Nenhum outro artista marcou de forma tão absoluta seu nome a seu lugar. Aceito até a comparação de Tom Jobim com o aeroporto e com a cidade, a partir do samba do avião. Dar o nome de Tom Jobim ao aeroporto é uma homenagem justíssima, irretocável.

Aceito também a comparação de Vinícius de Moraes.

A canção "Garota de Ipanema" composta com Tom Jobim no bar Veloso, na esquina da Rua Prudente de Moraes com Rua Montenegro, valeu ao "poeta" a troca ainda em vida do nome do bar para "Garota de Ipanema" e, com sua morte, a troca de nome da rua mais badalada do bairro: a Rua Montenegro passava a se chamar Rua Vinícius de Moraes. 

Perfeito. Coincidiu que Rua Montenegro não fazia alusão a nenhum nome, a ninguém cuja família pudesse reclamar. Assim como o Aeroporto, antes Galeão.

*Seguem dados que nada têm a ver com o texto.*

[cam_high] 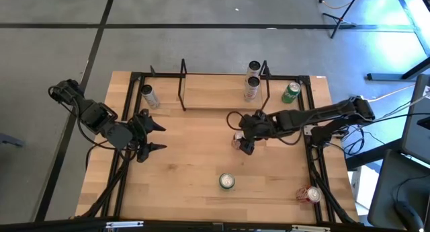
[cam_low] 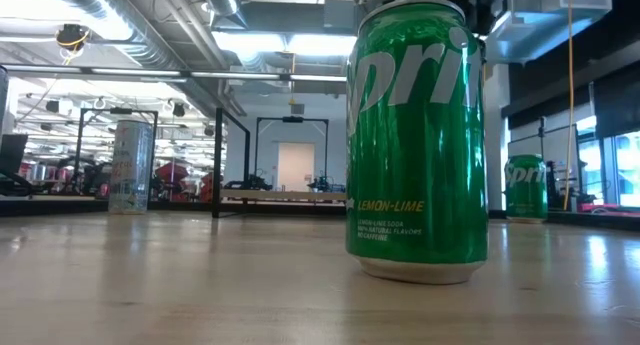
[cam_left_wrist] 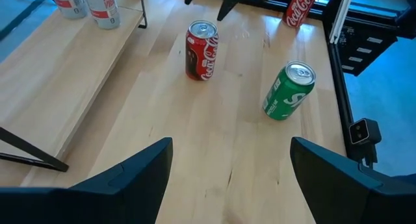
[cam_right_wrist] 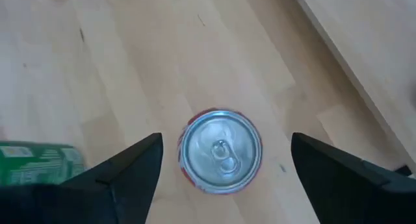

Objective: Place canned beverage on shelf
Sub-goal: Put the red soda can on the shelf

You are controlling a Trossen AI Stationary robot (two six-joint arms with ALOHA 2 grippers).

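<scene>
While your right end effector (cam_right_wrist: 221,169) hangs spread wide directly over the upright red can (cam_right_wrist: 221,150) at the centre of the overhead frame, gripping nothing, drop straight down so both fingers straddle the can evenly before closing. Keep clear of the green can (cam_high: 227,181) lower in that frame. The shelf (cam_high: 222,92), holding two cans already, waits at upper centre. Your left end effector (cam_high: 153,136) idles open at left, empty.

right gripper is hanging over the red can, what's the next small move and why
Probably lower the right gripper straight down around the red can. Its fingers are open and the can stands upright between them, seen top-on, so nothing is gripped yet. The shelf has room left.
</scene>
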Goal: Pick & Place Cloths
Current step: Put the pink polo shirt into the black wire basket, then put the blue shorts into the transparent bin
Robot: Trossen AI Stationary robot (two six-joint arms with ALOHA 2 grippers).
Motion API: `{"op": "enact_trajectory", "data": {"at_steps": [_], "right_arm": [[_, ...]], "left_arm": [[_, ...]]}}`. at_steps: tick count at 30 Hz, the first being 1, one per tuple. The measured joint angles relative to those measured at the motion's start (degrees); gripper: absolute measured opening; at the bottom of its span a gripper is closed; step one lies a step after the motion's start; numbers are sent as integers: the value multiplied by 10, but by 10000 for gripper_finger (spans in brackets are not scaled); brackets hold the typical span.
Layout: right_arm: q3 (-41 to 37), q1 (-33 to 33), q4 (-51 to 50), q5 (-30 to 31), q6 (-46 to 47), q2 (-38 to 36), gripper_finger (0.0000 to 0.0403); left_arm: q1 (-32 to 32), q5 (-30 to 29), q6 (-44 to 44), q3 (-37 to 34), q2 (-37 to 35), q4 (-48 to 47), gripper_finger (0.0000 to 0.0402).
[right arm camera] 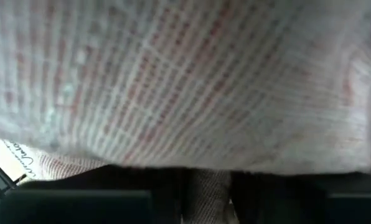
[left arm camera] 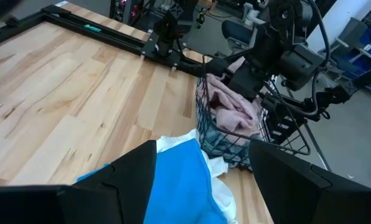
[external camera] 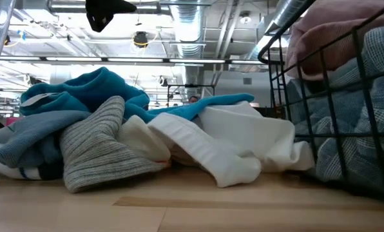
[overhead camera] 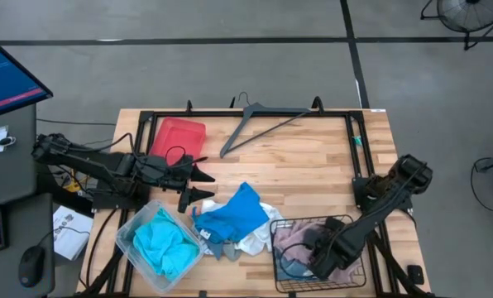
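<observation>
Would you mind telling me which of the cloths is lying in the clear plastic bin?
The bright turquoise cloth: it alone fills the clear bin near the table's front left, while the others lie heaped on the wood or in the wire basket.

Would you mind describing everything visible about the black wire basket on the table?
The wire basket is a black metal grid with open, upright sides, standing at the table's near right corner. Inside lie a pale pink cloth and a blue-striped one, piled to the rim. The right gripper reaches down into it, pressed against fabric. A white cloth outside rests against its left wall.
</observation>
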Motion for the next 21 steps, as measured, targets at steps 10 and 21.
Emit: {"op": "enact_trajectory", "data": {"at_steps": [10, 21], "right_arm": [[-5, 5, 9, -12, 46, -84, 324], [-3, -1, 23, -17, 49, -238, 383]], "left_arm": [[-4, 41, 56, 0, 1, 20, 267], [-4, 64, 89, 0, 88, 70, 285]]}}
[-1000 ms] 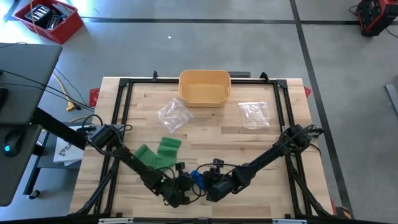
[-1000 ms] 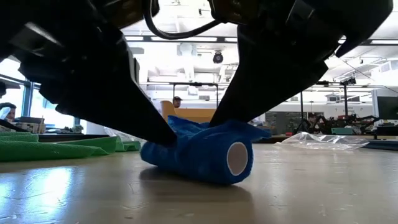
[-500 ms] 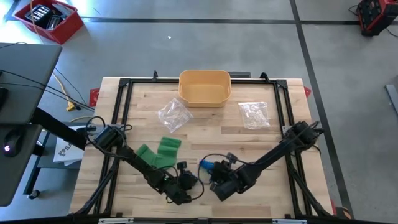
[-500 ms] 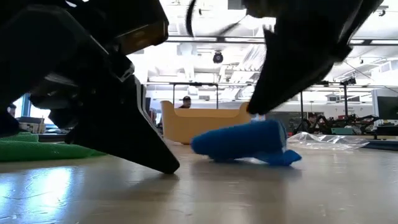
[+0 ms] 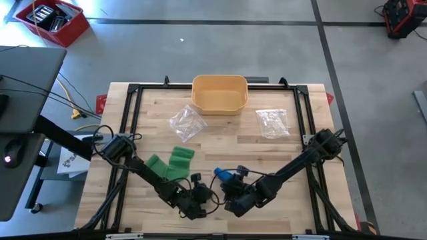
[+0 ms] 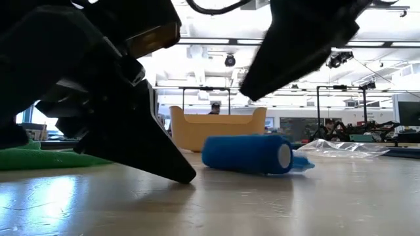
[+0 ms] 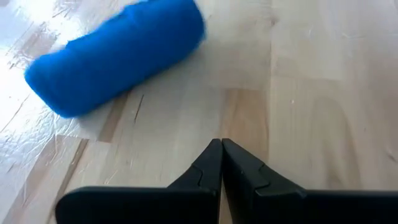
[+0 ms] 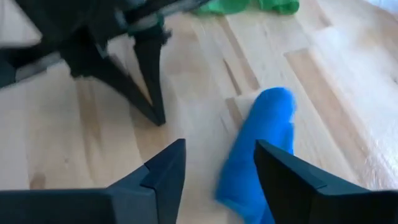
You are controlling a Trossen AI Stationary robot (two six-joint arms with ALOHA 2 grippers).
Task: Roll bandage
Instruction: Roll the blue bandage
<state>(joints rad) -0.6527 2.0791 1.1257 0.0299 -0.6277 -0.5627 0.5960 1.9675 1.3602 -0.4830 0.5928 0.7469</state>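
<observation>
One blue rolled bandage (image 5: 224, 176) lies on its side at the lower centre of the high view, free of both pincers: the left gripper (image 5: 202, 195), just lower left of it, has its two fingers clenched tip to tip on nothing, and the right gripper (image 5: 231, 189), just below it, is spread open. Also on the light wooden table (image 5: 293, 207) are two green bandage pieces (image 5: 172, 164) at centre left, two clear plastic bags (image 5: 186, 123), and one tan bin (image 5: 219, 93) at the top centre edge. The room is a workshop with a grey floor (image 5: 200, 47), one red crate (image 5: 52, 20) at upper left, and one person (image 6: 214, 107) visible behind the bin in the low view.
</observation>
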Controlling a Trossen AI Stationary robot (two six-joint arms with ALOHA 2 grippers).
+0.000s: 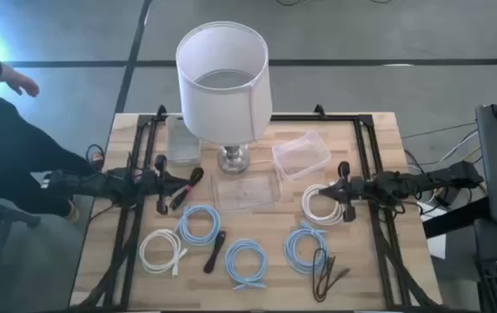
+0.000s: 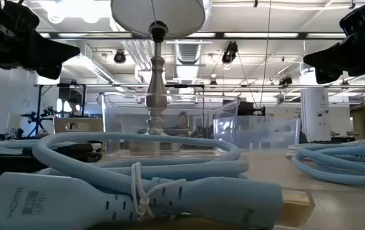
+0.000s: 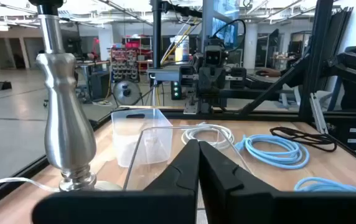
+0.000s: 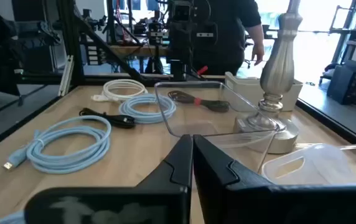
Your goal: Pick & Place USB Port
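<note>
While both arms hang over the table, the left gripper (image 1: 160, 163) at nine o'clock and right gripper (image 1: 344, 167) at three are pressed together, empty. Coiled USB cables (image 1: 247, 263), apparently, lie toward six o'clock from the lamp (image 1: 224, 83).

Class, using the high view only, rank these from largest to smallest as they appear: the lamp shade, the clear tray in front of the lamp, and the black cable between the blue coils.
1. Lamp shade, though it stands nearer the camera.
2. Clear tray.
3. Black cable.
</note>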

Mas se aceito a comparação desses dois grandes artistas com Noel, jamais poderei aceitar que Noel não fique em posição equivalente. Mesmo tendo vivido apenas 26 anos e em uma época em que o rádio engatinhava. 

Noel merece em Vila Isabel uma rua que tenha a importância equivalente à marca que deixou no bairro. Pelo menos uma praça.

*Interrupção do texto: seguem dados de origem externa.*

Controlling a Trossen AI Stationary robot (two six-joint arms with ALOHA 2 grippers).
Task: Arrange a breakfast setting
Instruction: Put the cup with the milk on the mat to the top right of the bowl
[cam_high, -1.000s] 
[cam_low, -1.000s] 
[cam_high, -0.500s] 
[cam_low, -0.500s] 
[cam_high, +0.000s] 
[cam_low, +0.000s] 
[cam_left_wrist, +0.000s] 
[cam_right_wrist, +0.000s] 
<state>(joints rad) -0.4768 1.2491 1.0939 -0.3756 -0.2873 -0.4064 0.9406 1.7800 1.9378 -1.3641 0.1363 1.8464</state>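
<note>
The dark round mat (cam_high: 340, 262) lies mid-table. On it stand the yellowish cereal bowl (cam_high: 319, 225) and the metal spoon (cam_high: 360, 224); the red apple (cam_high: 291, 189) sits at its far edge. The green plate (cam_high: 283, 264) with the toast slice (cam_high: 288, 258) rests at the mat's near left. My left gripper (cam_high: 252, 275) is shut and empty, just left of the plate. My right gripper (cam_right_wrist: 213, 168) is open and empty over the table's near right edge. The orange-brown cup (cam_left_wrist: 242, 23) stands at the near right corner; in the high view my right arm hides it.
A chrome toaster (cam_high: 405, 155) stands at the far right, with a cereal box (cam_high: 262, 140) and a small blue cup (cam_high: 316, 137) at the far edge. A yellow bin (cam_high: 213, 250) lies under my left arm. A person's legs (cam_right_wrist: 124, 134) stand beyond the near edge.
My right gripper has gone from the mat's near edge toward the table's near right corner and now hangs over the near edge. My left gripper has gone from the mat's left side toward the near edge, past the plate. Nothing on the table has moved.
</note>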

Acho mesmo que Noel merece uma rua e uma praça.

Vocês aí podem até achar maluquice. Se dependesse de mim a 28 de Setembro passaria a se chamar Boulevard Noel Rosa. Acho até que a Rua Teodoro da Silva seria mais apropriada, a rua em que Noel veio ao mundo, à Vila Isabel e às nossas vidas.

Quanto à praça, sugiro a Praça Maracanã, localizada na confluência da Rua São Francisco Xavier com o Boulevard 28 de Setembro, marcando o início dos limites do bairro. É uma praça morta com nome fácil de ser mudado. Evidentemente merecedora, com o novo nome, de uma revitalização e reurbanização.

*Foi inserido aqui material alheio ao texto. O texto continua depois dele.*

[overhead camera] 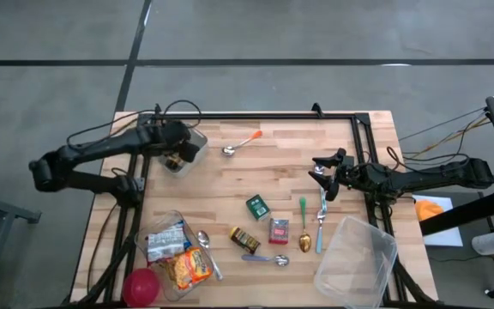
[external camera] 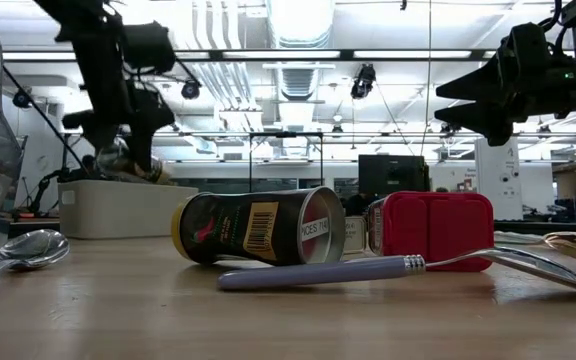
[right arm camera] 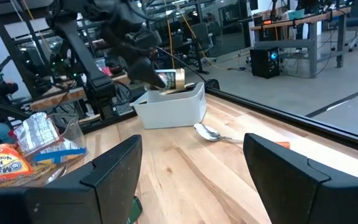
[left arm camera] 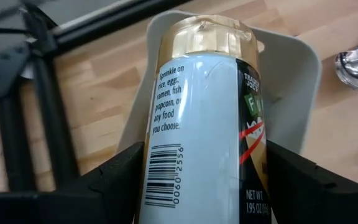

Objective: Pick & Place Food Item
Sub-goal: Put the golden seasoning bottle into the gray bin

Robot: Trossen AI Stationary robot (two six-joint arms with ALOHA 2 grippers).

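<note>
A seasoning jar (left arm camera: pixel 197 124) with a pale label and a gold cap (left arm camera: pixel 207 34) is held by my left gripper (overhead camera: pixel 177 156) over a white bin (left arm camera: pixel 291 68) at the table's far left. The right wrist view shows the jar (right arm camera: pixel 169 79) just above the bin (right arm camera: pixel 169 109), with its cap end over the opening. My right gripper (overhead camera: pixel 322 173) waits open at the table's right side, level, with nothing between its fingers (right arm camera: pixel 114 171). My left gripper pinches the jar's labelled body (left arm camera: pixel 160 180) between its two fingers, one on each side. The fingers slant down from above and lie along the jar. The jar is tilted with its gold cap pointing away from the gripper, down toward the bin's opening, clear of the table.
An orange-handled spoon (overhead camera: pixel 243 143) lies right of the bin. At mid-table are a green packet (overhead camera: pixel 257 206), a dark can (overhead camera: pixel 244 239), a red box (overhead camera: pixel 279 230) and several spoons. A clear tub (overhead camera: pixel 356 262) sits near right. A tub of noodle packets (overhead camera: pixel 174 249) and a red ball (overhead camera: pixel 141 286) sit near left.
</note>
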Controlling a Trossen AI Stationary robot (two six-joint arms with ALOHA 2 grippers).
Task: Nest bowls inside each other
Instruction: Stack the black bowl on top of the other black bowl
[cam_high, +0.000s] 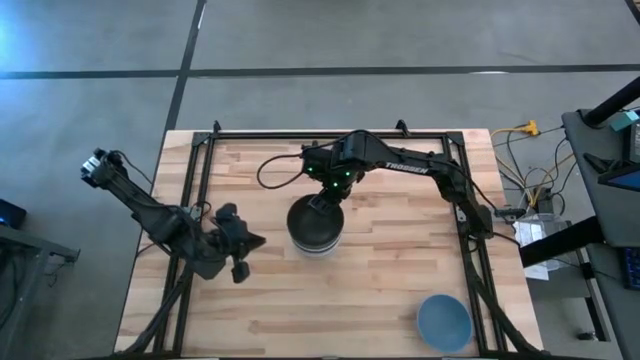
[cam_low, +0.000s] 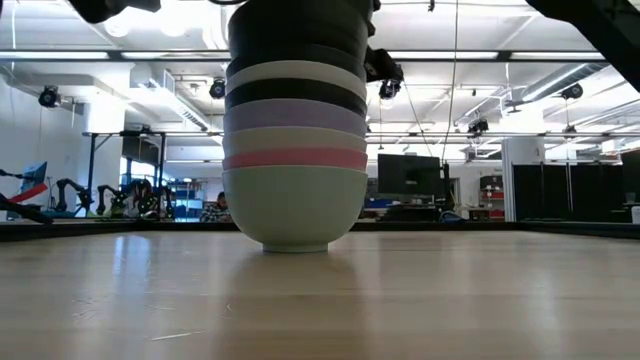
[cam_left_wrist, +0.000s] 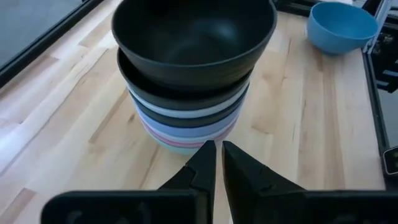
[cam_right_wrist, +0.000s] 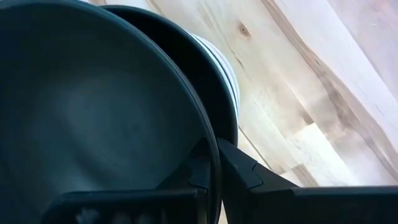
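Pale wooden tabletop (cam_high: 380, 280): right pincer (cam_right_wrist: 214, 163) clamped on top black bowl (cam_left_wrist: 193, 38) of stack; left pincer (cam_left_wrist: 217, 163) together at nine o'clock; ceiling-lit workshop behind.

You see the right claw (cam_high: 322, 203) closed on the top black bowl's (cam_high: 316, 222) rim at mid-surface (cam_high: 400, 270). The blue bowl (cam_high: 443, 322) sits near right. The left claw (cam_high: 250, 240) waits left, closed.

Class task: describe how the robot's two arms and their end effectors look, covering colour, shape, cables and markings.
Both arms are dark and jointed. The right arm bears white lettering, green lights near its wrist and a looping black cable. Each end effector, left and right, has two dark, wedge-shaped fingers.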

Há ali um prédio muito feio, operacional da Cedae. É o caso de mantê-lo porém com um concurso de arquitetos no sentido de embelezá-lo, a ele a própria praça.

Há até alternativa. Em frente a ela, do outro lado do Boulevard, também marcando o início do bairro, a pracinha onde está a escultura da "Conversa de Botequim". Ali a Praça poderia ser ampliada e dinamizada.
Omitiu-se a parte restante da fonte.